Exercise data START

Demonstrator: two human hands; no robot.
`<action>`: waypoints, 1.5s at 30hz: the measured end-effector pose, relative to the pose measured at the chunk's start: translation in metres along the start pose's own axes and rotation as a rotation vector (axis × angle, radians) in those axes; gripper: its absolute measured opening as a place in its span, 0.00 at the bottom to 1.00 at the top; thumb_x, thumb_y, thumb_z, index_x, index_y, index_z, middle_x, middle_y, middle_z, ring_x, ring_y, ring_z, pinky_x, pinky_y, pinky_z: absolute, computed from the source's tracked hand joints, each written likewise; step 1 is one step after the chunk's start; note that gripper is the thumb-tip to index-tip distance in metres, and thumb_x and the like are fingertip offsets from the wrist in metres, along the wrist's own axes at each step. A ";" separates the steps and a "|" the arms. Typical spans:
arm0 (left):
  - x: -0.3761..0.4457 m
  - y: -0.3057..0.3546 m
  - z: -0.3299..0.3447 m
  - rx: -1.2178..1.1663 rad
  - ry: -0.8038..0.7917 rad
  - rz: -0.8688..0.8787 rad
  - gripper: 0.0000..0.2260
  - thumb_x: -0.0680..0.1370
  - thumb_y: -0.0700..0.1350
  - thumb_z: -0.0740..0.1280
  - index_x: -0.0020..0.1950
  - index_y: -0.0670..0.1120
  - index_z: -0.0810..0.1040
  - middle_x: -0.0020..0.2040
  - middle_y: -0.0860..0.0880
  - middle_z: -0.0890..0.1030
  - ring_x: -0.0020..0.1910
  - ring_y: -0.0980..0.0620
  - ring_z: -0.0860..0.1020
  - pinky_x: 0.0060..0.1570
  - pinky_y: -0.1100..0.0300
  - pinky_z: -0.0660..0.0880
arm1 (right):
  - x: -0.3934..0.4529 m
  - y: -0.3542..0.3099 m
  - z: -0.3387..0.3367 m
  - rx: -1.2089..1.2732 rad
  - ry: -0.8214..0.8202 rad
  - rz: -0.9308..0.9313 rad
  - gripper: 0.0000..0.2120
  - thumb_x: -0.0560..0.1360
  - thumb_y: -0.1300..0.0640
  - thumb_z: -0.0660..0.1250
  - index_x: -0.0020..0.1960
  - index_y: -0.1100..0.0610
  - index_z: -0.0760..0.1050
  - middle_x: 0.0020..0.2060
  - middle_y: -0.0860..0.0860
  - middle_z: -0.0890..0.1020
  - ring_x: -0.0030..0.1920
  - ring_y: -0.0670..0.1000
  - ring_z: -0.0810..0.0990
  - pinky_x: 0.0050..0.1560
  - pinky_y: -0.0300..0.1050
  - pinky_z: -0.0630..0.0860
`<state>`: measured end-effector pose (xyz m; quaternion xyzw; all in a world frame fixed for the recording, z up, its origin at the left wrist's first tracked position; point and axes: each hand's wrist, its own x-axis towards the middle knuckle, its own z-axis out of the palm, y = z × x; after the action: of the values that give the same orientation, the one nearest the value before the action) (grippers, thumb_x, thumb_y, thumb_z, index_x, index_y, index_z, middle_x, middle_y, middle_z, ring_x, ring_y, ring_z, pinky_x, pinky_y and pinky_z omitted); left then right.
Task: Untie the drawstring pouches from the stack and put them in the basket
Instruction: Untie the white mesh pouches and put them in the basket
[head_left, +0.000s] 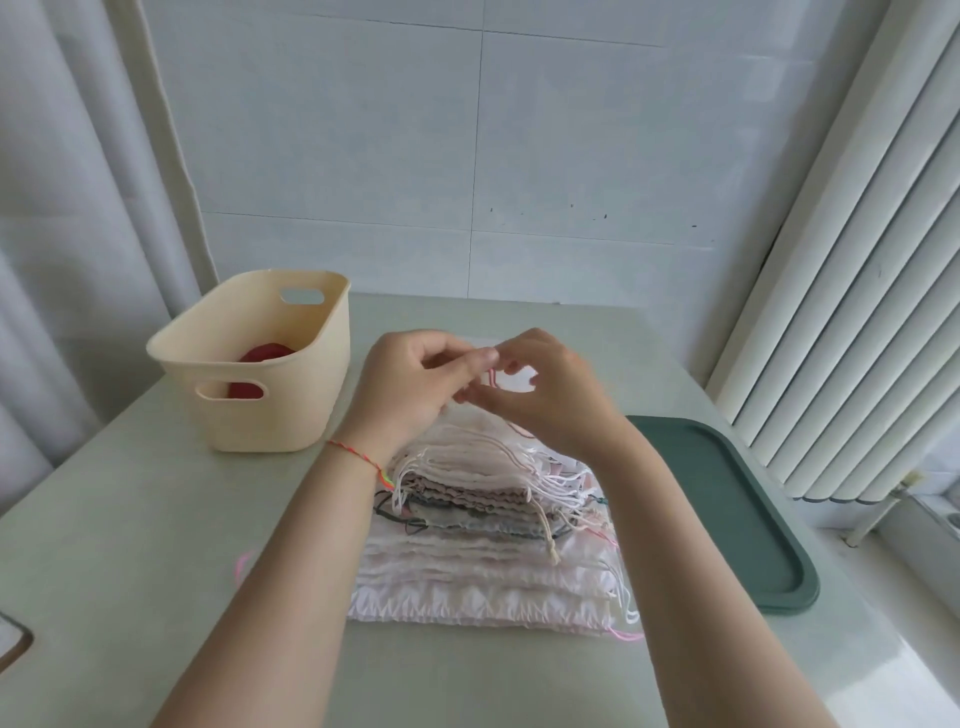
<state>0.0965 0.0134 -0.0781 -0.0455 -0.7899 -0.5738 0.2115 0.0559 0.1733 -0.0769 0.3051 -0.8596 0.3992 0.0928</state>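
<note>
Both hands — the left hand (410, 384) and the right hand (550, 395) — pinch a pink string (492, 378) above the stack (483, 525), likely to loosen it — the basket (311, 415) waits nearby.

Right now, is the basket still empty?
No, a red item already lies inside the cream basket, showing over the rim and through the front handle slot.

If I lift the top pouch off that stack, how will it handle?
Probably floppy: the stack of thin gathered cloth drawstring pouches sags at its edges. Likely light. Its loose white cords trail over neighbours, so they may snag.
</note>
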 end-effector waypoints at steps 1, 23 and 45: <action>-0.001 0.003 0.005 -0.001 0.043 0.033 0.04 0.73 0.49 0.75 0.39 0.50 0.85 0.33 0.54 0.83 0.32 0.61 0.78 0.35 0.69 0.71 | 0.001 -0.002 0.002 -0.033 0.022 -0.001 0.08 0.72 0.47 0.73 0.47 0.51 0.82 0.43 0.45 0.76 0.42 0.40 0.75 0.42 0.30 0.69; -0.009 0.008 0.012 -0.326 -0.441 -0.172 0.12 0.80 0.48 0.63 0.47 0.41 0.81 0.30 0.51 0.74 0.31 0.53 0.73 0.37 0.57 0.72 | -0.001 -0.018 -0.029 0.960 0.227 0.224 0.11 0.81 0.59 0.61 0.48 0.63 0.80 0.39 0.54 0.81 0.26 0.50 0.73 0.28 0.40 0.69; -0.003 0.010 0.007 -0.573 -0.356 -0.187 0.06 0.75 0.43 0.66 0.40 0.42 0.79 0.35 0.46 0.77 0.37 0.49 0.74 0.40 0.60 0.72 | -0.001 -0.015 -0.034 0.106 0.348 0.005 0.06 0.75 0.59 0.70 0.45 0.51 0.84 0.47 0.50 0.77 0.45 0.42 0.76 0.47 0.28 0.69</action>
<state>0.1005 0.0234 -0.0726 -0.1299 -0.6219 -0.7722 -0.0045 0.0634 0.1915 -0.0453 0.2337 -0.8091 0.4911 0.2228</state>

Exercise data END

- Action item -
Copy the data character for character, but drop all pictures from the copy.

- Task solution -
Demonstrator: two human hands; no robot.
`<action>`: waypoints, 1.5s at 30hz: the measured end-effector pose, relative to the pose measured at the chunk's start: translation in metres along the start pose's own axes and rotation as a rotation vector (axis × angle, radians) in those axes; gripper: its absolute measured opening as a place in its span, 0.00 at the bottom to 1.00 at the top; thumb_x, thumb_y, thumb_z, index_x, index_y, index_z, middle_x, middle_y, middle_z, ring_x, ring_y, ring_z, pinky_x, pinky_y, pinky_z: absolute, computed from the source's tracked hand joints, each written likewise; step 1 is one step after the chunk's start; note that gripper is the thumb-tip to index-tip distance in metres, and thumb_x and the like are fingertip offsets from the wrist in metres, along the wrist's own axes at each step. A ";" separates the steps and a "|" the arms. Typical spans:
arm0 (left):
  - x: -0.3761..0.4457 m
  - y: -0.3057..0.3546 m
  - z: -0.3299..0.3447 m
  - rx: -1.2178..1.1663 rad
  - ry: -0.8038..0.7917 rad
  - rz: -0.8688..0.8787 rad
  - gripper: 0.0000..0.2260
  - thumb_x: -0.0680..0.1370
  - thumb_y: -0.0700..0.1350
  - thumb_z: -0.0740..0.1280
  - index_x: -0.0020..0.1950
  - index_y: -0.0670..0.1120
  - index_z: -0.0810..0.1040
  - middle_x: -0.0020..0.2040
  - middle_y: -0.0860..0.0880
  - middle_z: -0.0890..0.1030
  - ring_x: -0.0020..0.1910
  - ring_y: -0.0980..0.0620
  - ring_z: -0.0860..0.1020
  - pinky_x: 0.0060..0.1570
  - pinky_y: -0.1100..0.0300
  - pinky_z: -0.0660..0.0880
arm1 (right):
  - x: -0.3934..0.4529 m
  - y: -0.3542..0.3099 m
  - z: -0.3387..0.3367 m
  - rx: -1.2089..1.2732 rad
  - ry: -0.8214..0.8202 rad
  - rz: -0.9308..0.9313 rad
  - gripper: 0.0000..0.2120
  - thumb_x: -0.0560..0.1360
  - thumb_y: -0.1300..0.0640
  - thumb_z: -0.0660..0.1250
  - index_x: -0.0020..0.1960
  - index_y: -0.1100..0.0610
  - index_z: -0.0760..0.1050
  - middle_x: 0.0020..0.2060
  - middle_y: -0.0860..0.0860
  - middle_z: -0.0890..0.1020
  - ring_x: -0.0030..0.1920
  - ring_y: -0.0670..0.1000
  - ring_z: -0.0810..0.0990
  - pinky_x: 0.0050..0.1560
  - pinky_y: -0.0300..0.1050
  - pinky_z: -0.0630..0.0860
`<state>`: measured end-effector pose (xyz m; quaternion xyzw; all in a world frame fixed for the recording, z up, its origin at the left wrist's first tracked position; point and axes: each hand's wrist, its own x-axis towards the middle knuckle, its own z-axis out of the palm, y = z × x; after the action: of the values that give the same orientation, the one nearest the value before the action) (grippers, thumb_x, thumb_y, thumb_z, index_x, index_y, index_z, middle_x, middle_y, middle_z, ring_x, ring_y, ring_z, pinky_x, pinky_y and pinky_z omitted); left then right.
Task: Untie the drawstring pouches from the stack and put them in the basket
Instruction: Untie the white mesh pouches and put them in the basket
[head_left, +0.000s] 
<state>0.0965 0.0134 -0.0781 -0.0455 -0.7899 -0.5738 0.2115 0.0559 0.1733 -0.0769 0.3051 -0.8596 0.3992 0.0928</state>
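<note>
Both hands — the left hand (410, 384) and the right hand (550, 395) — pinch a pink string (492, 378) above the stack (483, 525), likely to loosen it — the basket (311, 415) waits nearby.

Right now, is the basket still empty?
No, a red item already lies inside the cream basket, showing over the rim and through the front handle slot.

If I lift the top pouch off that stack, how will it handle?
Probably floppy: the stack of thin gathered cloth drawstring pouches sags at its edges. Likely light. Its loose white cords trail over neighbours, so they may snag.
</note>
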 end-effector waypoints at steps 1, 23 and 45: <action>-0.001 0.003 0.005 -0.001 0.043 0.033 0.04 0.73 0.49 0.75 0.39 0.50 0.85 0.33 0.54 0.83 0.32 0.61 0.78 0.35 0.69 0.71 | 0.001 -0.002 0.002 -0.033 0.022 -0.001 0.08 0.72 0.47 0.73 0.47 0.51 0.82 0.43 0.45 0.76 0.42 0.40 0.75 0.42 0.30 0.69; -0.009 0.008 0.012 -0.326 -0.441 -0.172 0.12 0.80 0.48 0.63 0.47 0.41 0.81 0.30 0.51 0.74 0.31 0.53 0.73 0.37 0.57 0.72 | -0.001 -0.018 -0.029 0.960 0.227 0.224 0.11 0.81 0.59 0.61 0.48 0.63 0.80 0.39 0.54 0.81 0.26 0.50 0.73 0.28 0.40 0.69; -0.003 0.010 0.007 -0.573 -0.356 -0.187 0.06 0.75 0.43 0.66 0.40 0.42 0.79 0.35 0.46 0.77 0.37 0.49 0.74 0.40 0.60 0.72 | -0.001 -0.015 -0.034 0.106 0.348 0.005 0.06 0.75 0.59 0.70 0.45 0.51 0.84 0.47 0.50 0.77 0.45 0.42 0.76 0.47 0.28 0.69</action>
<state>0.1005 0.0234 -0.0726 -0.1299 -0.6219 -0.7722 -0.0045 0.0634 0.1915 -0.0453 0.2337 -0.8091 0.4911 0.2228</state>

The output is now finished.